**Task to carry out:** Locate the line that contains "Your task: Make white" in the entries below, then repeat it and every following line through the line that contains "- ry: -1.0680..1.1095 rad", exactly, and no others.

:: Excerpted records

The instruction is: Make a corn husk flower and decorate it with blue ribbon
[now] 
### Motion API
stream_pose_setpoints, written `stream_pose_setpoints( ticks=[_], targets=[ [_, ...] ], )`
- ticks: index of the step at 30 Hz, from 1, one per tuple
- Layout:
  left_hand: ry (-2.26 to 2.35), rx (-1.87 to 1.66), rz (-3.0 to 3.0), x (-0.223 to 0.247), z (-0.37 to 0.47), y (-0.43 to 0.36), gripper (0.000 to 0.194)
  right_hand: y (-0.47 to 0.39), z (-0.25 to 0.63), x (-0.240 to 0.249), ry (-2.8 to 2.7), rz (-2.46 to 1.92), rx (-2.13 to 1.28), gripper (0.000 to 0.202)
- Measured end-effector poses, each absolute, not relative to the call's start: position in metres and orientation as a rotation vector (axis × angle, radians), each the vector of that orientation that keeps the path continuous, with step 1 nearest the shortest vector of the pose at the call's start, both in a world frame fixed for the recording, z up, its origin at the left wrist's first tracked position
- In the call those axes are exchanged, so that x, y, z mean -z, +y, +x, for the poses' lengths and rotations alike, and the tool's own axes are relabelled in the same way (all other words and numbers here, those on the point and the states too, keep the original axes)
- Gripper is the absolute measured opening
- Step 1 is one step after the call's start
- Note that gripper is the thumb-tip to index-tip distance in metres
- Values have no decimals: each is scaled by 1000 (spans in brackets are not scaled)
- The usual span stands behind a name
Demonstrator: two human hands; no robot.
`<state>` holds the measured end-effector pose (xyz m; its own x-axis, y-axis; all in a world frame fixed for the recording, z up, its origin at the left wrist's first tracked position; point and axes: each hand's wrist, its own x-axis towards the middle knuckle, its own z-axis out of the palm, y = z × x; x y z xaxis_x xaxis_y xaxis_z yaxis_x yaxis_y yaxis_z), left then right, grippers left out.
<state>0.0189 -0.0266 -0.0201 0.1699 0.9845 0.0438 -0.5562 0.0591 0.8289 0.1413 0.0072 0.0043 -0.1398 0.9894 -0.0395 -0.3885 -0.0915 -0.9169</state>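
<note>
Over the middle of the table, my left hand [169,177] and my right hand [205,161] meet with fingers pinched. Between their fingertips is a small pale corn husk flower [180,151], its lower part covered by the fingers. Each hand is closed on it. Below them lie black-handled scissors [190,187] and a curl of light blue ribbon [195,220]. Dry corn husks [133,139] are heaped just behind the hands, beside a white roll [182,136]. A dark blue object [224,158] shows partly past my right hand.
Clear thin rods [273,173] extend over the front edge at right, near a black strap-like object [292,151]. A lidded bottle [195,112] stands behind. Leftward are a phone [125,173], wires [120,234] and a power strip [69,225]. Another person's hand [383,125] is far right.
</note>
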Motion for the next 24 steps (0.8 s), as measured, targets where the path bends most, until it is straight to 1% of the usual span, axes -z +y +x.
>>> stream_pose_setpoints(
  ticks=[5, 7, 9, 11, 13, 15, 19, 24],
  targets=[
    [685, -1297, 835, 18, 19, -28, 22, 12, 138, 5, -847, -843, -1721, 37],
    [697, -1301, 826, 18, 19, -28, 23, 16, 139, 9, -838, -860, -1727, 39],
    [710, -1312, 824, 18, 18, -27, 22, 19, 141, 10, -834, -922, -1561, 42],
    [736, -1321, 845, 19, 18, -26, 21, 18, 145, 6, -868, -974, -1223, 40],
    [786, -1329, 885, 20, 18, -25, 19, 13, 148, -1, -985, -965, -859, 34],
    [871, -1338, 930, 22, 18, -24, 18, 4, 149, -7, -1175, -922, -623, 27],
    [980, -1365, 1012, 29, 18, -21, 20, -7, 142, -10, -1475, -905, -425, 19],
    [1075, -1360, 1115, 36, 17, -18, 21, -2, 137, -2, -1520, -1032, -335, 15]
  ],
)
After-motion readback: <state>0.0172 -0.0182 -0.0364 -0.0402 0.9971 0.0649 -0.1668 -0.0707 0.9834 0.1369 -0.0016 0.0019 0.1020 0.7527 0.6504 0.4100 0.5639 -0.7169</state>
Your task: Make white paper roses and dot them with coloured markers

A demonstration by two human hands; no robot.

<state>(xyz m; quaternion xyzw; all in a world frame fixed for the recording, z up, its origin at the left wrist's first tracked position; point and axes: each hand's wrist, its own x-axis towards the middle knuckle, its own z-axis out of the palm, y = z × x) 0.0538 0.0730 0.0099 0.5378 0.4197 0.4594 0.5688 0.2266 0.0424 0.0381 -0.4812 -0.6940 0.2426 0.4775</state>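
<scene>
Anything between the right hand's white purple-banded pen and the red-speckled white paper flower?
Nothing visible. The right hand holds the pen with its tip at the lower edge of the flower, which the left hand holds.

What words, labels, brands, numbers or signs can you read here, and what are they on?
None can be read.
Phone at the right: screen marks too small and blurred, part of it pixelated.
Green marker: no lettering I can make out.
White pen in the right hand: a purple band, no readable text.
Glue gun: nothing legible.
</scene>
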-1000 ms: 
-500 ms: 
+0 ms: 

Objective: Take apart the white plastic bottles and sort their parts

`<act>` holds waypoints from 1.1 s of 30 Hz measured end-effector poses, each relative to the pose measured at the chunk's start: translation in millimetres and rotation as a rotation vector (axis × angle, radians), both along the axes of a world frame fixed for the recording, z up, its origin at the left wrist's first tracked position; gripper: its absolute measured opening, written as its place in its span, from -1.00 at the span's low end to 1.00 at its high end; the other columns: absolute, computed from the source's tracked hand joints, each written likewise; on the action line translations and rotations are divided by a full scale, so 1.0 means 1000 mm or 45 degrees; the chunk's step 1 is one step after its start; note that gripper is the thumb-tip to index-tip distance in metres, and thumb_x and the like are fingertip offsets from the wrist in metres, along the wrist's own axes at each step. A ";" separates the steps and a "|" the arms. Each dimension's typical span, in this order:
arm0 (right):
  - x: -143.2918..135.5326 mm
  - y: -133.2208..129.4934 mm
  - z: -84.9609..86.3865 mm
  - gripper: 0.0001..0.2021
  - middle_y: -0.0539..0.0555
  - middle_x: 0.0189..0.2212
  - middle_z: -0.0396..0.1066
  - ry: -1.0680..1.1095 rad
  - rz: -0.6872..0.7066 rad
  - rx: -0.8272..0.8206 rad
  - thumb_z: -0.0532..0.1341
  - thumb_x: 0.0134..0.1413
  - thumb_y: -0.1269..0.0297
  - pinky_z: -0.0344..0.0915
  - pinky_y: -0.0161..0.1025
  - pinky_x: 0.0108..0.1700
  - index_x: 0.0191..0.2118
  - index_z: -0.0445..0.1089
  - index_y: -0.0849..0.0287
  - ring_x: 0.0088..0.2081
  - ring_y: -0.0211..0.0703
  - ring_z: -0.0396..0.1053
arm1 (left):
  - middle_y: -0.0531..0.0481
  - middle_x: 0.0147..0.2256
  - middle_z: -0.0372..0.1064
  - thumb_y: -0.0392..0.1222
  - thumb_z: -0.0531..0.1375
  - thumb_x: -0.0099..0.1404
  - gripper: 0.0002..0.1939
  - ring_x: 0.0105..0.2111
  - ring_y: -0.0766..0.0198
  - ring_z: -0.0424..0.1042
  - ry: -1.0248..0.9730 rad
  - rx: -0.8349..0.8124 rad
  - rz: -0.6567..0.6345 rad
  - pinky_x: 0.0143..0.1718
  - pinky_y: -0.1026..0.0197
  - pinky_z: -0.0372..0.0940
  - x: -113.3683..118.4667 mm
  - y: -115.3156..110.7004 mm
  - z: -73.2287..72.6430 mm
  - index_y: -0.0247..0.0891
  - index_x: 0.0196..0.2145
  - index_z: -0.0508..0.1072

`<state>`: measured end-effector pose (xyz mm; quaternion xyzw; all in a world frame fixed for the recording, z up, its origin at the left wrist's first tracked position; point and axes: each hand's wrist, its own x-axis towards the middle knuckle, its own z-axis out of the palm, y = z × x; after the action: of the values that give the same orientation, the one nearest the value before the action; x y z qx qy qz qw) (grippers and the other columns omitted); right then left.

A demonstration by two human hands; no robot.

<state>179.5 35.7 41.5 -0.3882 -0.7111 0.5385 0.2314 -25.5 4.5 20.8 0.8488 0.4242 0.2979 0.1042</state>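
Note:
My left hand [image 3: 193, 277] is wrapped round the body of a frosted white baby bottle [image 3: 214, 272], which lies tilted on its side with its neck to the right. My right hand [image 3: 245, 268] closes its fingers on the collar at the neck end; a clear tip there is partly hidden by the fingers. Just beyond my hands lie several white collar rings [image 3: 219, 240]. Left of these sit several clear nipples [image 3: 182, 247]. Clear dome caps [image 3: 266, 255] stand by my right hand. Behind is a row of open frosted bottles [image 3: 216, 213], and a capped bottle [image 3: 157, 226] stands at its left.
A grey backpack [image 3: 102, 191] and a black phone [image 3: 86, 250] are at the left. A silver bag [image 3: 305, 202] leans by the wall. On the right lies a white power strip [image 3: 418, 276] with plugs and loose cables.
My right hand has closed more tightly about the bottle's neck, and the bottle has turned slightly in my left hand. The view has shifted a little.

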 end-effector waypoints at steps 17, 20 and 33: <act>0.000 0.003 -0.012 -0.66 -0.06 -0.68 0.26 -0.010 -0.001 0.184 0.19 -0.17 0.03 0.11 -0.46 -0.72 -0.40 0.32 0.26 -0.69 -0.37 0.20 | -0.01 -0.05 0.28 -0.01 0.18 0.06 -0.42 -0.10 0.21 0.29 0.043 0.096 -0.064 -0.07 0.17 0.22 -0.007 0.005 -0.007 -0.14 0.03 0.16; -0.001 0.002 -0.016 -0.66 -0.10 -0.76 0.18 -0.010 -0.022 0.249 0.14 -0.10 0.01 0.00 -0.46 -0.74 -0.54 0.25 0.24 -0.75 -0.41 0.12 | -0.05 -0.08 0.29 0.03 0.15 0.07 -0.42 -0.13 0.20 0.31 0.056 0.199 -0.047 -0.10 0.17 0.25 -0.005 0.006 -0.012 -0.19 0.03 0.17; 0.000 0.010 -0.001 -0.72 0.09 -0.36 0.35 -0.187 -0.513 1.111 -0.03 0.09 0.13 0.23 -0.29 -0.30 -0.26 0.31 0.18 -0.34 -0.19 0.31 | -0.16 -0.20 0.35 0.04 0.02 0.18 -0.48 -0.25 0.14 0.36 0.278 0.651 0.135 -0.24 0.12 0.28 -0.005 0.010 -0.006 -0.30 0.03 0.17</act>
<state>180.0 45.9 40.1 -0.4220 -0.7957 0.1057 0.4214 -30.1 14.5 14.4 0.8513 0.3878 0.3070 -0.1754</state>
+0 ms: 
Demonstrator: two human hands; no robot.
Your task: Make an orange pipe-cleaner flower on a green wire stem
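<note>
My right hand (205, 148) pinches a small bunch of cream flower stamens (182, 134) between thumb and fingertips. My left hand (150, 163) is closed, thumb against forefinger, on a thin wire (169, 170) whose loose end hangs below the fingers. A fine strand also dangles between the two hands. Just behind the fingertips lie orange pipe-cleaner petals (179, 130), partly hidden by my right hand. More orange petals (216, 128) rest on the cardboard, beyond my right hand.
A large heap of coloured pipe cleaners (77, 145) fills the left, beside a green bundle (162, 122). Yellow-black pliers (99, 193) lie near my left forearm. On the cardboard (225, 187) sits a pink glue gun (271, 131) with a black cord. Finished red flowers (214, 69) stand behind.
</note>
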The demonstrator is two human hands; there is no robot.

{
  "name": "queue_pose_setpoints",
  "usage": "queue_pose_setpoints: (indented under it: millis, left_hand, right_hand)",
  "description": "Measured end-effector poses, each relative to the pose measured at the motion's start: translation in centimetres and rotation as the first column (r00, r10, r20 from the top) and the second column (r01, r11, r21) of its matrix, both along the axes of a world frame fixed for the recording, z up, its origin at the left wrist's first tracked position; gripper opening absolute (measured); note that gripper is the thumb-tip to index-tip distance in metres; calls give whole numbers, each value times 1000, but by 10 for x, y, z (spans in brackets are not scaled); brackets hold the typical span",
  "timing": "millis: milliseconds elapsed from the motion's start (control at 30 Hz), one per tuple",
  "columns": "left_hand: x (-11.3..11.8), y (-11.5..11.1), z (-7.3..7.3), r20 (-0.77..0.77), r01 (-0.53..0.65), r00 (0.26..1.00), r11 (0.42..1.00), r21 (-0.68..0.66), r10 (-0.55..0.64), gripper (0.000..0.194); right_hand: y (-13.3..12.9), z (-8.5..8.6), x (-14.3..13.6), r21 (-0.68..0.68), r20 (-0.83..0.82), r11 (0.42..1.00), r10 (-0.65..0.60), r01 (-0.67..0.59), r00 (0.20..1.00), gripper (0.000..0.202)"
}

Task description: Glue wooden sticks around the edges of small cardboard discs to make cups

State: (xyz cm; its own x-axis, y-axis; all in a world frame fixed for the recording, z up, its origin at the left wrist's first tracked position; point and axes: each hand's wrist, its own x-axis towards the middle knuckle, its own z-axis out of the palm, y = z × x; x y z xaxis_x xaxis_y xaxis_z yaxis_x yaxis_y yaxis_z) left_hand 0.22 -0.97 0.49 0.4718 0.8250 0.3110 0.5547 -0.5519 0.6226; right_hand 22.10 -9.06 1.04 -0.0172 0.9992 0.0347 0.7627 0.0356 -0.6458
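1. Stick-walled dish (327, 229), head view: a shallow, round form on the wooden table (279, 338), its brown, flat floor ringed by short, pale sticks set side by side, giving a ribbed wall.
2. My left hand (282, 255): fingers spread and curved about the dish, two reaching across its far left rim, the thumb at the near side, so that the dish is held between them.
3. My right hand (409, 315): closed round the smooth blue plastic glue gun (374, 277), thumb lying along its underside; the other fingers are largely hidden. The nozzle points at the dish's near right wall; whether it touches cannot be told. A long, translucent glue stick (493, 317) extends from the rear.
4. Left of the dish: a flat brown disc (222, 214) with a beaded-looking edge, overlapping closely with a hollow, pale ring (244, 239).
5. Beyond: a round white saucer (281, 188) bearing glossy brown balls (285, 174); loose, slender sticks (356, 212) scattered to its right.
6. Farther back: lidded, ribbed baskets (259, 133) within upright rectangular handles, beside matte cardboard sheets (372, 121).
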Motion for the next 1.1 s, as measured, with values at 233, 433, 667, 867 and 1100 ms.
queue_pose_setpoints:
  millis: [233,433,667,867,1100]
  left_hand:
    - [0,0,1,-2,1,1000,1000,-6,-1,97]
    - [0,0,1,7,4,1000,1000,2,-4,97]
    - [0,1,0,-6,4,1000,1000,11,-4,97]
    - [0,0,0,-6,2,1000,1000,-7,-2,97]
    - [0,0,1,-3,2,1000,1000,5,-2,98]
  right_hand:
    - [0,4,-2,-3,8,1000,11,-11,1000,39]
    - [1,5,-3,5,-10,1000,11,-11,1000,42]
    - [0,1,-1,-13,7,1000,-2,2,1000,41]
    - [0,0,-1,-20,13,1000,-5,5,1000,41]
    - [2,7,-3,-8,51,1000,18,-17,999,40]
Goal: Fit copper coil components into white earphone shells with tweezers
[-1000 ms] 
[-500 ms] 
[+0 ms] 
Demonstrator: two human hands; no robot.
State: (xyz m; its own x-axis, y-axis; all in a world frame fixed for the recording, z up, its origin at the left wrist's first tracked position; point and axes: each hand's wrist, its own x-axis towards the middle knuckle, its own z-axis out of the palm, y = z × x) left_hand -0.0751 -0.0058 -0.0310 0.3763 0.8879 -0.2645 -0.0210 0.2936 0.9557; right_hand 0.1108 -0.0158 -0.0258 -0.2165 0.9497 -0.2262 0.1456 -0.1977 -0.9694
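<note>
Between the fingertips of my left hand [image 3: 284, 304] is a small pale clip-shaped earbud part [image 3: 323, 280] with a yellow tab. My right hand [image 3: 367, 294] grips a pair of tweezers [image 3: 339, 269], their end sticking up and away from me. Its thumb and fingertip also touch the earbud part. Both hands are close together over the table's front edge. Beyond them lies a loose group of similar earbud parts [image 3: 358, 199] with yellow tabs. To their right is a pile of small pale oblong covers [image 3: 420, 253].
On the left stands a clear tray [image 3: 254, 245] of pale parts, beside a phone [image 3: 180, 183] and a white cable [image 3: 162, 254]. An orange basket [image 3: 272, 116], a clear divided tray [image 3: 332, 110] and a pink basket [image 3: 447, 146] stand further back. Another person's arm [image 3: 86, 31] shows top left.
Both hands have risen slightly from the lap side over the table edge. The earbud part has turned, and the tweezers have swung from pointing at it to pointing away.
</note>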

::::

**Answer to this exercise:**
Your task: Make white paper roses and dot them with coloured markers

A demonstration by two human hands; no robot.

<state>(xyz m; quaternion xyzw; all in a world frame fixed for the recording, z up, its origin at the left wrist's first tracked position; point and axes: each hand's wrist, its own x-axis towards the middle knuckle, its own z-axis out of the palm, y = z × x) 0.0538 0.0730 0.0099 0.5378 0.4197 0.4594 0.5688 0.2266 0.0424 0.0381 -0.4812 -0.6940 0.2426 0.4775</state>
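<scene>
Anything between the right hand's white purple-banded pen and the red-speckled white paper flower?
Nothing visible. The right hand holds the pen with its tip at the lower edge of the flower, which the left hand holds.

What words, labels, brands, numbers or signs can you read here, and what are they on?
None can be read.
Phone at the right: screen marks too small and blurred, part of it pixelated.
Green marker: no lettering I can make out.
White pen in the right hand: a purple band, no readable text.
Glue gun: nothing legible.
</scene>
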-1000 ms: 
-500 ms: 
+0 ms: 

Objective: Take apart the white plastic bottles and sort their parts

`<act>` holds waypoints from 1.1 s of 30 Hz measured end-effector poses, each relative to the pose measured at the chunk's start: translation in millimetres and rotation as a rotation vector (axis × angle, radians), both along the axes of a world frame fixed for the recording, z up, its origin at the left wrist's first tracked position; gripper: its absolute measured opening, written as its place in its span, from -1.00 at the span's low end to 1.00 at its high end; the other columns: absolute, computed from the source's tracked hand joints, each written likewise; on the action line translations and rotations are divided by a full scale, so 1.0 means 1000 mm or 45 degrees; the chunk's step 1 is one step after its start; note that gripper is the thumb-tip to index-tip distance in metres, and thumb_x and the like are fingertip offsets from the wrist in metres, along the wrist's own axes at each step. A ";" separates the steps and a "|" the arms. Each dimension's typical span, in this order:
arm0 (right):
  - x: -143.2918..135.5326 mm
  - y: -133.2208..129.4934 mm
  - z: -84.9609..86.3865 mm
  - gripper: 0.0001..0.2021
  - middle_y: -0.0539..0.0555
  - middle_x: 0.0189..0.2212
  - middle_z: -0.0396..0.1066
  - ry: -1.0680..1.1095 rad

With that, the answer is done.